A burl begins life as a gall--a tumor on plant tissue caused by stimulation by fungi, insects, or bacteria. Evidently, only slight irritation to the bark causes a gall. The gall grows to become a burl--a massive, hemispherical or subglobose structure, sometimes very large in size. Once started, the burl grows with the tree, each year building a new growth ring that can be traced along to an unaffected part of the tree where it there appears as a normal growth ring. The growth rings inside the burl are spaced farther apart than the same rings elsewhere on the tree, showing that growth has proceeded most rapidly within the burl. Since the hardness of the wood is related to the rate of growth, the wood inside a rapidly growing burl is softer than the wood elsewhere in the tree. Nevertheless, it is hard enough to be sanded and finished into an attractive surface.

An affected tree may grow a single burl or many; trees with multiple burls on both trunk and limbs have been found. Trees with burls seem to be found in a cluster; if one tree in an area has burls, it is likely that other trees around it has them too.

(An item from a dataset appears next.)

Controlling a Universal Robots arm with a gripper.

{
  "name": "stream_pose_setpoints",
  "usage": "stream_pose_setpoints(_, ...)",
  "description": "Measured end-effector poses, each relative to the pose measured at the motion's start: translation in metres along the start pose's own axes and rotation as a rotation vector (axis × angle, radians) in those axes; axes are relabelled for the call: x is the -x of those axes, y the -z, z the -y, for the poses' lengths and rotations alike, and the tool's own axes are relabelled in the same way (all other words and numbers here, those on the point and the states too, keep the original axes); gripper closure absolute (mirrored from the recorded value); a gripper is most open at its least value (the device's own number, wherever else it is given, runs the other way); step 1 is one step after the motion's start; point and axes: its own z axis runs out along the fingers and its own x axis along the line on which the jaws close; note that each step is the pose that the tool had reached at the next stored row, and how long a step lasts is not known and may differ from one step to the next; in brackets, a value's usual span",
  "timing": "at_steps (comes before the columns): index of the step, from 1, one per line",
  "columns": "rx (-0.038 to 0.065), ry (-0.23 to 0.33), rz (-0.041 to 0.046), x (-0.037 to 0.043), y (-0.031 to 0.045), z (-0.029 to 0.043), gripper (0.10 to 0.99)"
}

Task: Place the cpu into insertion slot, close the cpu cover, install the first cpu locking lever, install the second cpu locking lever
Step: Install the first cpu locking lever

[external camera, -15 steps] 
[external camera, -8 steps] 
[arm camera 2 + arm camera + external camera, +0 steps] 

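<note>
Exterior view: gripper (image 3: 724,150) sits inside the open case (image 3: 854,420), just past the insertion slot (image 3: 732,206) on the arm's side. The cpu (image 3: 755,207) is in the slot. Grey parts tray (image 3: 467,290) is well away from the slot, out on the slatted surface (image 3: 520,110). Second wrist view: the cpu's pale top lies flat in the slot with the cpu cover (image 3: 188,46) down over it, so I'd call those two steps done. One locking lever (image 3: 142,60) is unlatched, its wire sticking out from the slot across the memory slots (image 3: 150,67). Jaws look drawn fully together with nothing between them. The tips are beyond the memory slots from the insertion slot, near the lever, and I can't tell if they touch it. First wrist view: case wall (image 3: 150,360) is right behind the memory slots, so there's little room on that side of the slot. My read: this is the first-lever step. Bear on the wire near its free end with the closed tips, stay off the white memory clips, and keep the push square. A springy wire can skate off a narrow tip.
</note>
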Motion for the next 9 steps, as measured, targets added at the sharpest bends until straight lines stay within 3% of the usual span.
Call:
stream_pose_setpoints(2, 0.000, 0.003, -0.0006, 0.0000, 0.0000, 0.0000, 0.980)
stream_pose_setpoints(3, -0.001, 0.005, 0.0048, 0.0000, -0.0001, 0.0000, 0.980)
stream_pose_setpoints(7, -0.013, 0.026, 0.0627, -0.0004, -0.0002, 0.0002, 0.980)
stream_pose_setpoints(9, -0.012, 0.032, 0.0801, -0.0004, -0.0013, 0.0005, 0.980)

This clumping is suggestive of leafhoppers or aphids transmitting the disease, but no conclusive evidence of this is known yet. Burls weaken trees but do not kill them. The weakening effect, however, makes the trees vulnerable to other diseases which can kill them.

Relatively little is known about burls, for several reasons: It takes a long time for a burl to grow--nearly as long as the tree on which it is found--so research is stretched out over a long period of time. Furthermore there is as yet no major economic reason to learn about burls. Burls do not kill trees nor do they affect a great number of trees, so there is no real need to control their spreading. If burls were eliminated it would mean the end of the small industry that uses them for arts and crafts purposes.